Dataset excerpts

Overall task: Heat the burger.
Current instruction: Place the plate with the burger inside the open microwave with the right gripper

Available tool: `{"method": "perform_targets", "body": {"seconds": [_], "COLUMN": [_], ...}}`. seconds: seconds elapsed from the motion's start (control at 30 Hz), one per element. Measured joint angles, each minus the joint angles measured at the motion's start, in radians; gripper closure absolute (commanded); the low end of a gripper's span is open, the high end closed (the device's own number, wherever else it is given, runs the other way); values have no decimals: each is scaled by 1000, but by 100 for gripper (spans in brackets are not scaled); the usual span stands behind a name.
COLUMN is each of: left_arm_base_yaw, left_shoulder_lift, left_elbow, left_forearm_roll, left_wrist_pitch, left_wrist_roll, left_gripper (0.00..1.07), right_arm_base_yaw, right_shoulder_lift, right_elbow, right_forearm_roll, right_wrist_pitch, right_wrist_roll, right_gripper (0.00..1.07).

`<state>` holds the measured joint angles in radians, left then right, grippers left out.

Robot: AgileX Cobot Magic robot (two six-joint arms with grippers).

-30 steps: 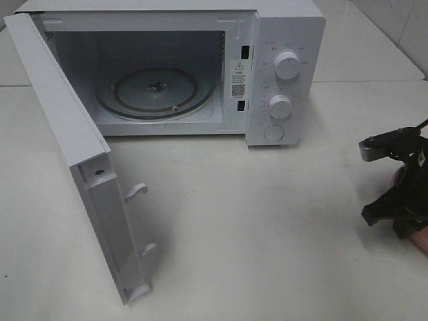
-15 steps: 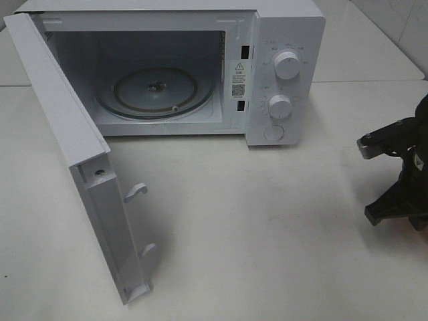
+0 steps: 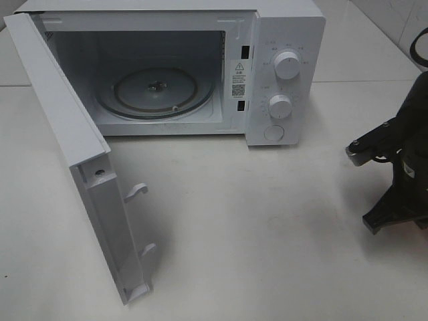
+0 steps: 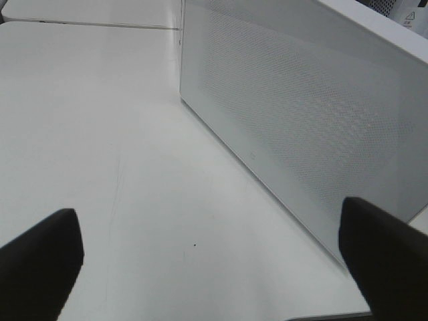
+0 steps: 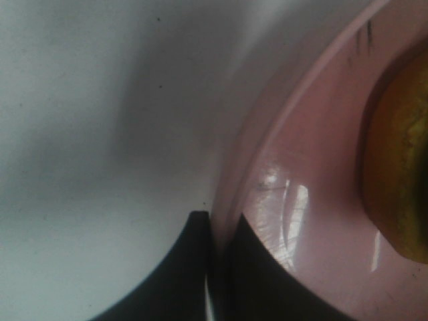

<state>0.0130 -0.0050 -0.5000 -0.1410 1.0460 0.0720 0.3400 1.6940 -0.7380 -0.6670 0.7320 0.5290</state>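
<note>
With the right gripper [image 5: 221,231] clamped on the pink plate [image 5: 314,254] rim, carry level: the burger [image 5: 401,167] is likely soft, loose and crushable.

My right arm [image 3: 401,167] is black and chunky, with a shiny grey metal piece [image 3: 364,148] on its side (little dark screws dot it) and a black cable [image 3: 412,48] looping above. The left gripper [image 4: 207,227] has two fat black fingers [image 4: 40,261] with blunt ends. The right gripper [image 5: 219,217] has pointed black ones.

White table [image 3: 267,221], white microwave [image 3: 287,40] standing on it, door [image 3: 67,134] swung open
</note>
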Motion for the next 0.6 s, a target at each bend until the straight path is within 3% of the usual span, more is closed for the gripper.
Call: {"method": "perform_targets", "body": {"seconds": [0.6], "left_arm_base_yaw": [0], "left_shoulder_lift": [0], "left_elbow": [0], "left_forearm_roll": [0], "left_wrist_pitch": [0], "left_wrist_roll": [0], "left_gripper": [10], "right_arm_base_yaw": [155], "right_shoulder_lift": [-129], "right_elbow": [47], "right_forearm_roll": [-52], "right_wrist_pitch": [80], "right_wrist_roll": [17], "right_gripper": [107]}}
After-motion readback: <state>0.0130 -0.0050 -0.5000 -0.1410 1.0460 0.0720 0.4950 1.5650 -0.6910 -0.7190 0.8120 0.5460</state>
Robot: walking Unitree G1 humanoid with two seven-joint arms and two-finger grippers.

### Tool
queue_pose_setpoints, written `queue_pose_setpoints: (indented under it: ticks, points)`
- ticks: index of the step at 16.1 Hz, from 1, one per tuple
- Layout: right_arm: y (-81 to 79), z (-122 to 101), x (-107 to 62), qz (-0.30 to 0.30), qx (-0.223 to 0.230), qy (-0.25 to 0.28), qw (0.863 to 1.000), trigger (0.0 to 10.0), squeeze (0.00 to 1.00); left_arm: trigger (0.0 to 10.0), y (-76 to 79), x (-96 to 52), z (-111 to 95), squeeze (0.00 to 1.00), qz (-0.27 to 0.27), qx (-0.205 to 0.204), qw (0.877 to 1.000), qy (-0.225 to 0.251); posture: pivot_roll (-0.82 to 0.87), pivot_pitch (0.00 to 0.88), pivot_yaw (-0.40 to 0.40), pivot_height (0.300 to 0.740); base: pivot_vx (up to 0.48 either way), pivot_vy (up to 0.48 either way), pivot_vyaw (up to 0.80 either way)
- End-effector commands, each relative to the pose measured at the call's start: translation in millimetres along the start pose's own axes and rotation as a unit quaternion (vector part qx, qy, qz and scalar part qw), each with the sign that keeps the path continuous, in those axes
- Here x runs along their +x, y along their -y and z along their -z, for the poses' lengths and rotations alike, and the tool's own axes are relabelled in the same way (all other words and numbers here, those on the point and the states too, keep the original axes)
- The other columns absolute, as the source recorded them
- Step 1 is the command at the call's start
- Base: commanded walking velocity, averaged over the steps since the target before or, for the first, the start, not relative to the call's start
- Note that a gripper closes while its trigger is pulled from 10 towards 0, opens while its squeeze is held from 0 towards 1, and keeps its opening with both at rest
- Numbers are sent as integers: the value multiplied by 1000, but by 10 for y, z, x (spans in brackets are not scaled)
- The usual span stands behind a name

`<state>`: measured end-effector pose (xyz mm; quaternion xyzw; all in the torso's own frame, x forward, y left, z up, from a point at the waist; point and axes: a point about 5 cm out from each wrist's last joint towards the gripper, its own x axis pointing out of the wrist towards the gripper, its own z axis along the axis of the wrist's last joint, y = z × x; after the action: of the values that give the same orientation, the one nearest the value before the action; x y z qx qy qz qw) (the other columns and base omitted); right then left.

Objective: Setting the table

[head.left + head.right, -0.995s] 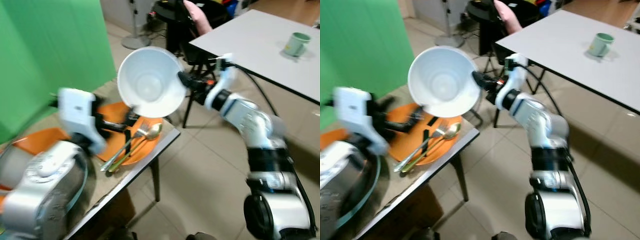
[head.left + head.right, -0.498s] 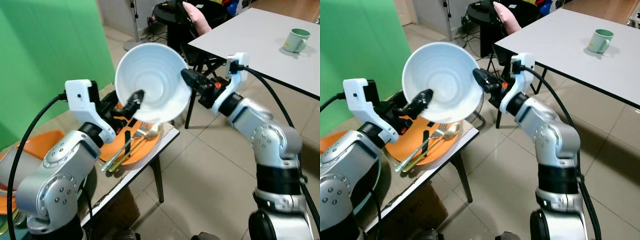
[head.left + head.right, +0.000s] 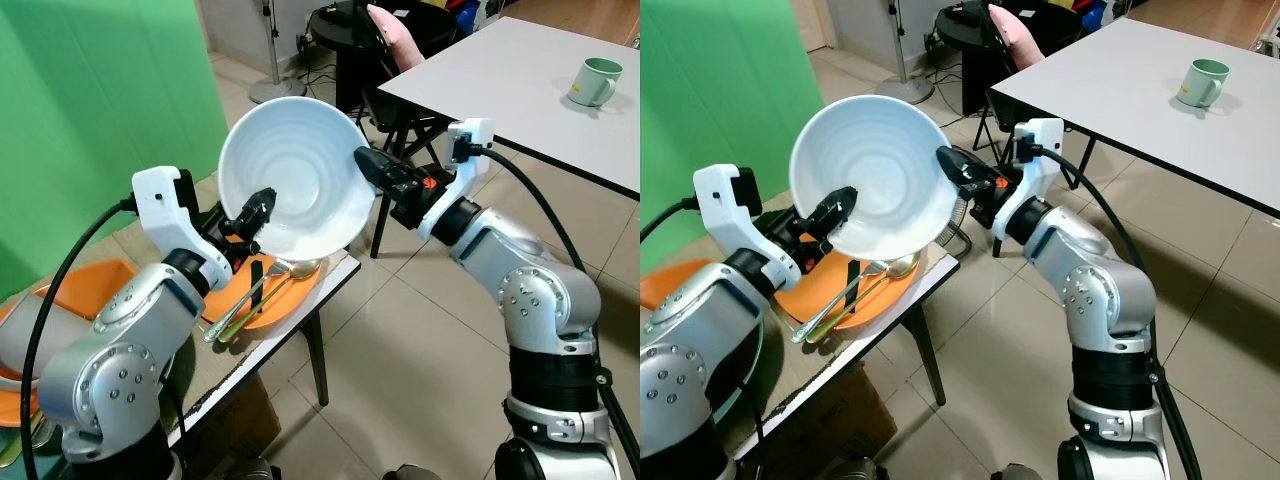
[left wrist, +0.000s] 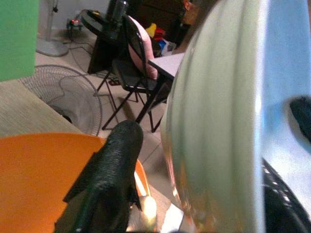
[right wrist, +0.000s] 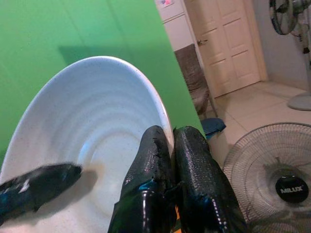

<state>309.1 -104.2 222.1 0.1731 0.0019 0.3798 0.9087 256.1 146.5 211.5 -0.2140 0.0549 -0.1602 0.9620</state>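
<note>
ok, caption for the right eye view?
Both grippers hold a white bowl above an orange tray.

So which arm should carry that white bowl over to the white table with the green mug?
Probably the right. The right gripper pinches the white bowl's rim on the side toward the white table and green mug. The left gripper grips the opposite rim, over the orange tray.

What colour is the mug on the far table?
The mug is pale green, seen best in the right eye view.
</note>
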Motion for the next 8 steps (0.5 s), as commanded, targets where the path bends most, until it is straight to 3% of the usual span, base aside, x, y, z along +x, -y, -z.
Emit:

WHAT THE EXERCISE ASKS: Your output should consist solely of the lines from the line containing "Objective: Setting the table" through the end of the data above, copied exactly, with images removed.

OUTPUT FOR THIS TASK:
Objective: Setting the table

[head.left + head.right, -0.995s] 
[head.left + head.right, -0.498s] 
[head.left + head.right, +0.000s] 
[left wrist, +0.000s] 
[right wrist, +0.000s] 

<state>309.1 -104.2 222.1 0.1731 0.0019 0.3798 0.9087 256.1 146.5 211.5 -0.2140 0.0549 -0.1602 0.9620</state>
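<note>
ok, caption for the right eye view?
Both grippers hold a white bowl above an orange tray.

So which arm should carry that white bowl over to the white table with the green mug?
Probably the right. The right gripper pinches the white bowl's rim on the side toward the white table and green mug. The left gripper grips the opposite rim, over the orange tray.

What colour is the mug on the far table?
The mug is pale green, seen best in the right eye view.
</note>
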Motion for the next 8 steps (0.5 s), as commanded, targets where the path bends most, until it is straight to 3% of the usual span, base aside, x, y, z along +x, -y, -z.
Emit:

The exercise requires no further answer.